Life History and Heterogeneity (Macrophages, Dendritic Cells, and Osteoclasts)

In an adult, all three sublineages of mononuclear phagocytes originate from CD34+ committed progenitor cells in the bone marrow (Figure 10-2). These diverge from lymphoid cells and subsequently from polymorphonuclear leukocytes, although many genes are still expressed but not translated in both types of phagocytic cell. In vitro, bone marrow and blood monocytes can be stimulated by growth factors21 to generate macrophages (M-CSF or granulocyte-macrophage colony-stimulating factor [GM-CSF]), DCs (GM-CSF, with or without IL-4), or osteoclasts (M-CSF and RANK ligand). Some of these growth factors also are essential in vivo (e.g., osteopetrotic, M-CSF–deficient mice lack many but not all populations of tissue macrophages and osteoclasts).22,23 Monocytopoiesis is less well understood in humans and may depend on M-CSF and GM-CSF. Trophic interactions between hematopoietic precursors and stromal cells in the bone marrow (mesenchymal and hematopoietic in origin) are mediated by cell contact, via surface receptors,19 and by soluble factors (e.g., c-kit ligand and IL-1). Transcription factors that are essential for monocyte/macrophage production and related cells include Pu-1, other Ets family members, Maf,24 and Mi, implicated in microphthalmia.

Although bone marrow precursors proliferate vigorously as they differentiate in the presence of M-CSF or GM-CSF, monocytes become refractory to these growth stimuli. Local macrophage proliferation can be induced by IL-4 during Th2 inflammation.24a Restriction of DNA synthesis is associated with chromatin condensation, whereas RNA and protein synthesis persists and can be modulated by a variety of stimuli, as is discussed further subsequently.

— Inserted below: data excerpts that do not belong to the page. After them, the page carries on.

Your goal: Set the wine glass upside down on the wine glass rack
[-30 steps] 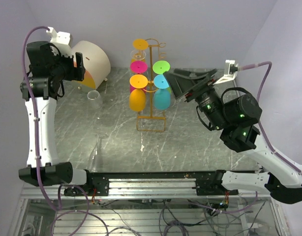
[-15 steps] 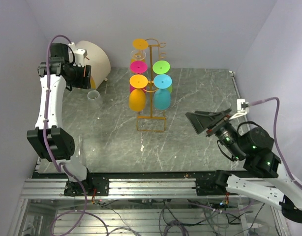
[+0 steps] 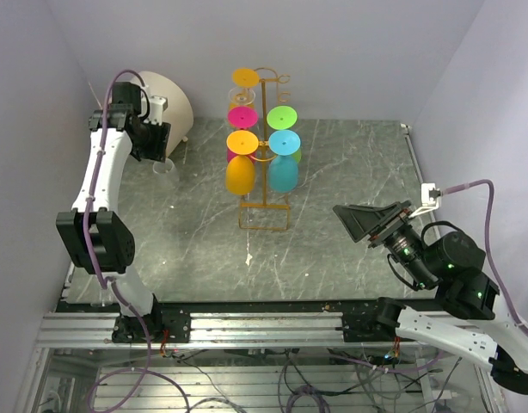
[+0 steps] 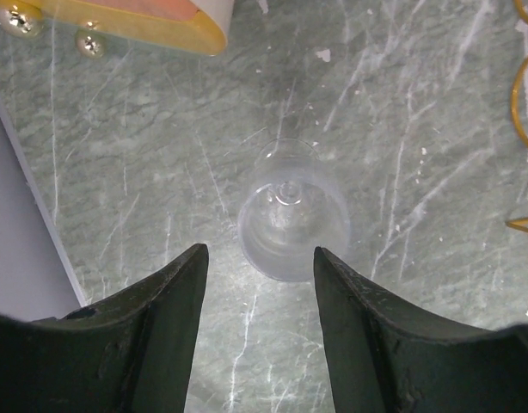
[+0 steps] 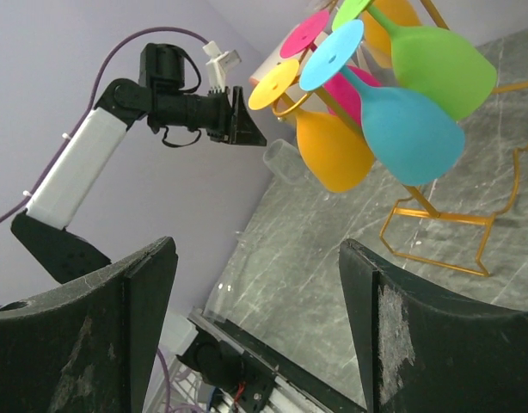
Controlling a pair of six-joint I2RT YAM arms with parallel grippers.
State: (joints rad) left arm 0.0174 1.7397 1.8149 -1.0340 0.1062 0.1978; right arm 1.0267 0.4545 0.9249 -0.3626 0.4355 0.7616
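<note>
Left gripper (image 4: 260, 255): wide open, newly swung down over the clear glass (image 4: 291, 211). Right gripper (image 5: 257, 258): withdrawn, wide open. Ready for grasping.

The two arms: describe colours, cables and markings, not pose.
The left arm and right arm have white links and black joint housings. A lilac cable trails from each wrist. Green lights glow on the right arm's joints. The jaws are matte black, broad, tapered and scuffed.

In the top view the left hand (image 3: 154, 142) hides most of the clear glass (image 4: 291, 211); the left wrist view's edge cuts off the rack (image 4: 512, 95).
</note>
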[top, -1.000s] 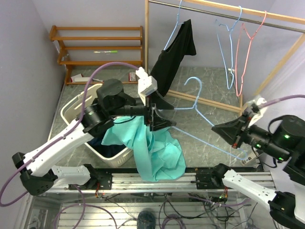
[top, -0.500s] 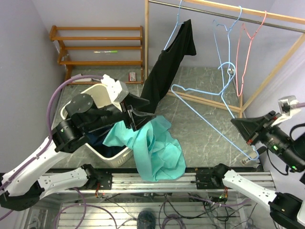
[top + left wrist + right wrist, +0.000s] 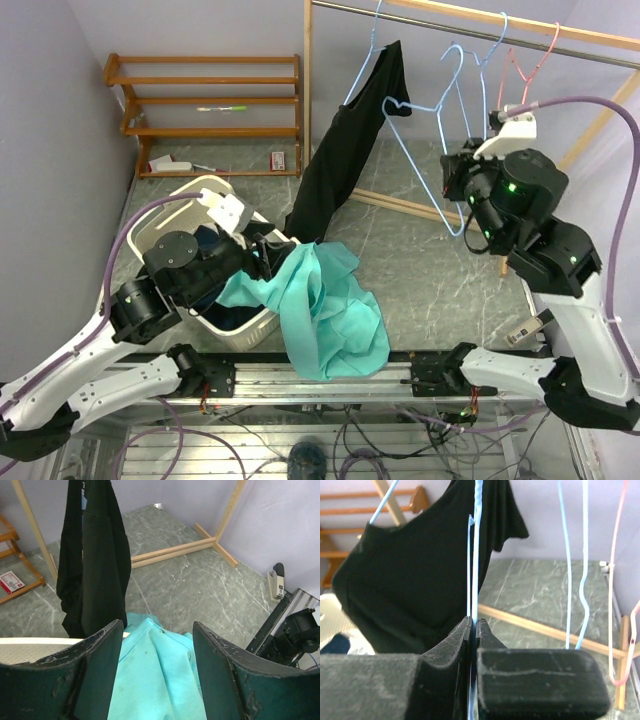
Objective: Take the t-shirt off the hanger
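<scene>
Low on the wooden shelf [image 3: 200,95] at the upper left of the top view lies a small red-and-white packet [image 3: 279,159]; its print is too small for me to read.

My left arm [image 3: 150,290] reaches up from the lower left and across the white basket [image 3: 160,215], wrist pointing toward the middle of the frame. The left claw [image 3: 278,252] hovers over the teal t-shirt [image 3: 325,310] with its jaws well apart and nothing between them. That t-shirt is off any hanger, draped over the basket's near rim and spilling down toward bottom centre.

My right arm [image 3: 560,260] rears up on the right, elbow bent, wrist lifted toward the clothes rail [image 3: 430,22] at upper right. The right claw [image 3: 458,195] is pinched tight on the wire of a bare light-blue hanger [image 3: 420,150]. A black shirt [image 3: 350,140] hangs from the rail just left of it.
</scene>
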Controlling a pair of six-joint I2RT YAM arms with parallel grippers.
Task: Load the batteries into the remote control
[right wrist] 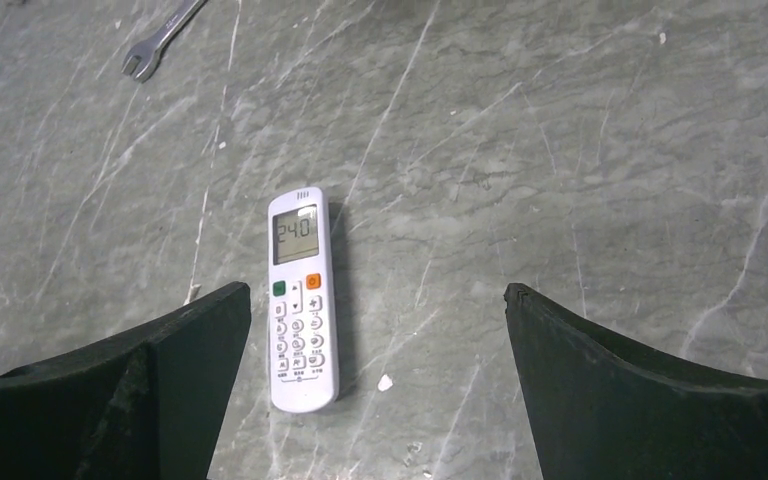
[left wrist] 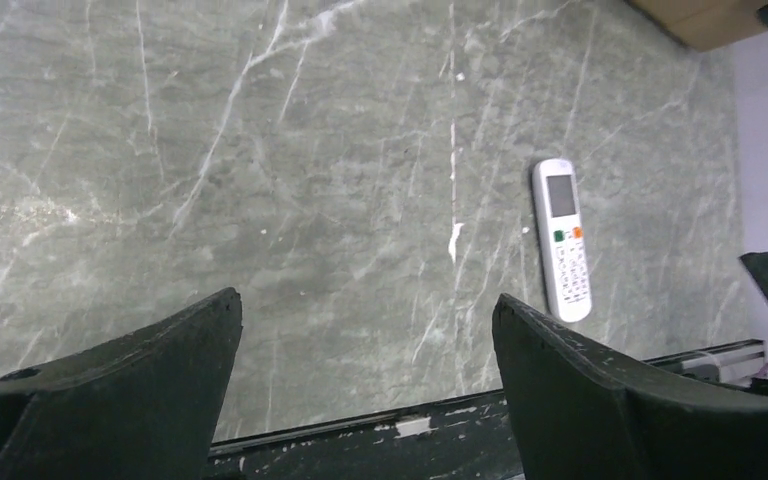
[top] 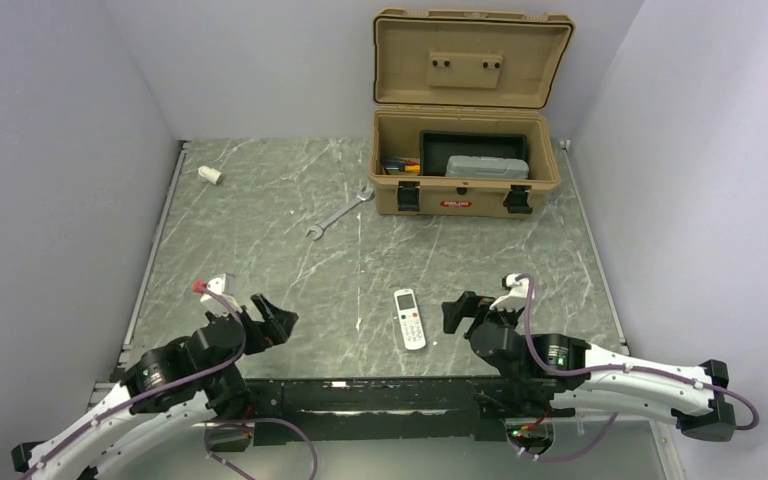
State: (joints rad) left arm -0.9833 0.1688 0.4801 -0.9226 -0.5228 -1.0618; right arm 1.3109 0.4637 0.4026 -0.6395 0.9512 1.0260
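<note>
My left gripper (top: 276, 318) stood fully open, jaws spread wide with nothing between them, low over the near part of the table (top: 260, 230). My right gripper (top: 460, 311) was likewise fully open and held nothing. The remote control (top: 409, 319) lay flat on the table between the two grippers, nearer the right one and touching neither. Its button face was up and its display end pointed away from my bases. In the right wrist view the remote control (right wrist: 298, 312) lay just beside one finger, off the centre line of the open jaws, and its display showed lit digits above a green and an orange button. In the left wrist view the remote control (left wrist: 562, 238) lay beyond one finger, well to the side of the gap. A wrench (top: 340, 213) lay farther out on the table, near an open toolbox (top: 460, 195) at the far edge. The toolbox lid stood upright, and a grey case (top: 487, 167) sat inside. A white cylinder (top: 210, 174) rested near the far left corner, well apart from both grippers.
</note>
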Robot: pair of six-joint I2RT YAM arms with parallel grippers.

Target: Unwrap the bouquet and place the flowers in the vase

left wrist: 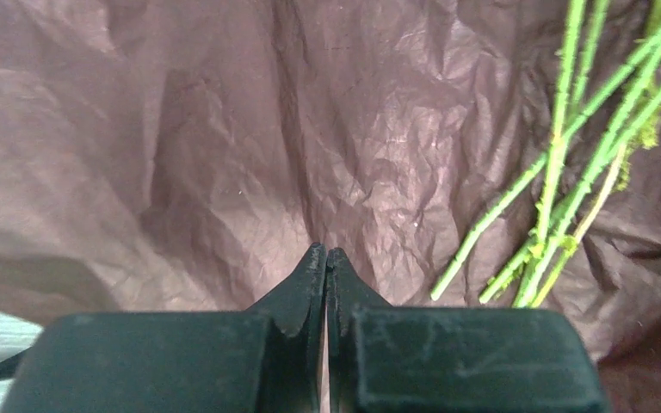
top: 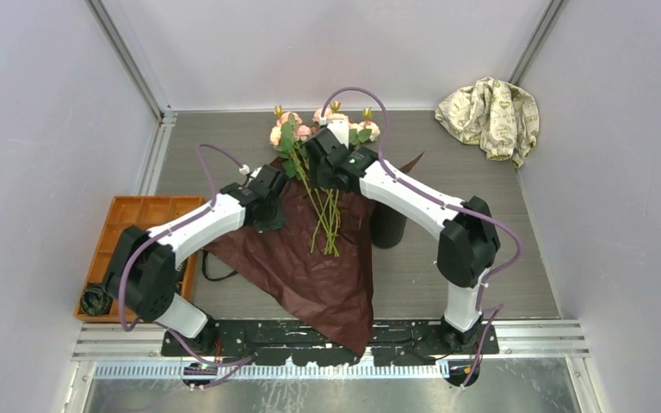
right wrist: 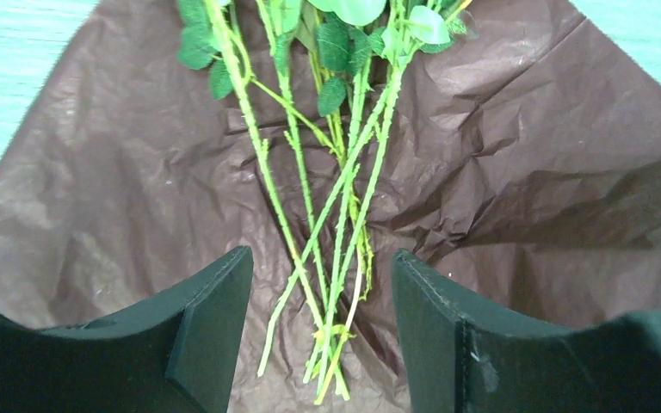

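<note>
**Flowers on opened wrap, both arms over them.** The flowers [top: 320, 129] are lying on the spread dark red wrapping paper [top: 323, 275] at mid-table. Their heads are pointing toward the far wall and their green stems [right wrist: 337, 215] are fanning toward the arm bases.

The right gripper [right wrist: 323, 284] is hovering above the stems with its jaws standing apart. One finger is flanking each side of the bundle, and neither is touching it. In the top view this gripper's body is covering the middle of the bunch, hiding the leaves there.

The left gripper [left wrist: 326, 258] is sitting low over the left part of the paper, its jaws clenched tip to tip. Whether a fold of paper is caught between them cannot be made out.

The black vase [top: 387, 231] is standing just right of the paper, its top hidden beneath the right forearm. The paper's near corner is hanging over the front edge of the table [top: 456, 275]. Grey tabletop is showing between the vase and the right wall.

An orange compartment tray [top: 142, 225] is sitting at the left edge, partly covered by the left arm. A beige patterned cloth [top: 491, 116] is lying crumpled in the far right corner.
</note>
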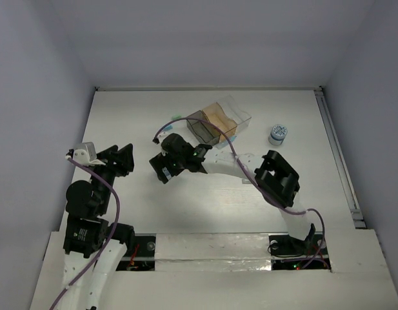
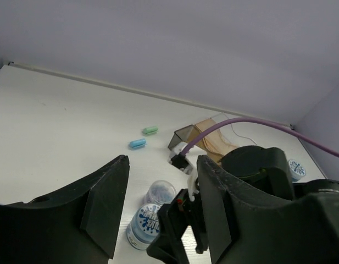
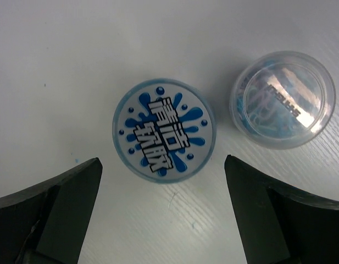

Tissue macrophages, DCs, and osteoclasts all derive from circulating monocytes, although these already may display heterogeneity (see Figure 10-2). Recent studies in transgenic mouse models and in humans have described progenitor cells and precursor-product relationships in monocyte-macrophages, as well as DC differentiation.11 Cells are recruited constitutively to peripheral sites in the steady state. A subset of patrolling monocytes may not leave the vasculature in the steady state. Additional monocytes can be recruited to local sites in response to infectious, inflammatory, and metabolic stimuli. Such “elicited” cells display distinct properties from the “resident” cells, which, in the case of macrophages and DCs, also display marked diversity, depending on their location. A considerable body of evidence indicates that different subsets of macrophages and DCs originate from distinct monocyte populations in peripheral blood.2528 Apart from marker antigens (e.g., CD14, the receptor for lipopolysaccharide-binding proteins; Gr-1, a mouse Ly-6 antigen expressed by polymorphonuclear neutrophils and by some monocytes), levels of chemokine receptors for fractalkine (CX3CR1) and CCR2 (MCP1) seem to distinguish monocyte subsets that give rise to inflammatory and resident macrophages (see Figure 10-2). Resident macrophages and immature DCs are present in many lymphohematopoietic and nonlymphoid organs; selected markers and properties are listed in Table 10-1. The CD68 antigen, a late endosomal mucin-like glycoprotein related to the lysosome-associated membrane protein (LAMP) family, is the most broadly expressed marker for all mononuclear phagocytes, although its function is still obscure.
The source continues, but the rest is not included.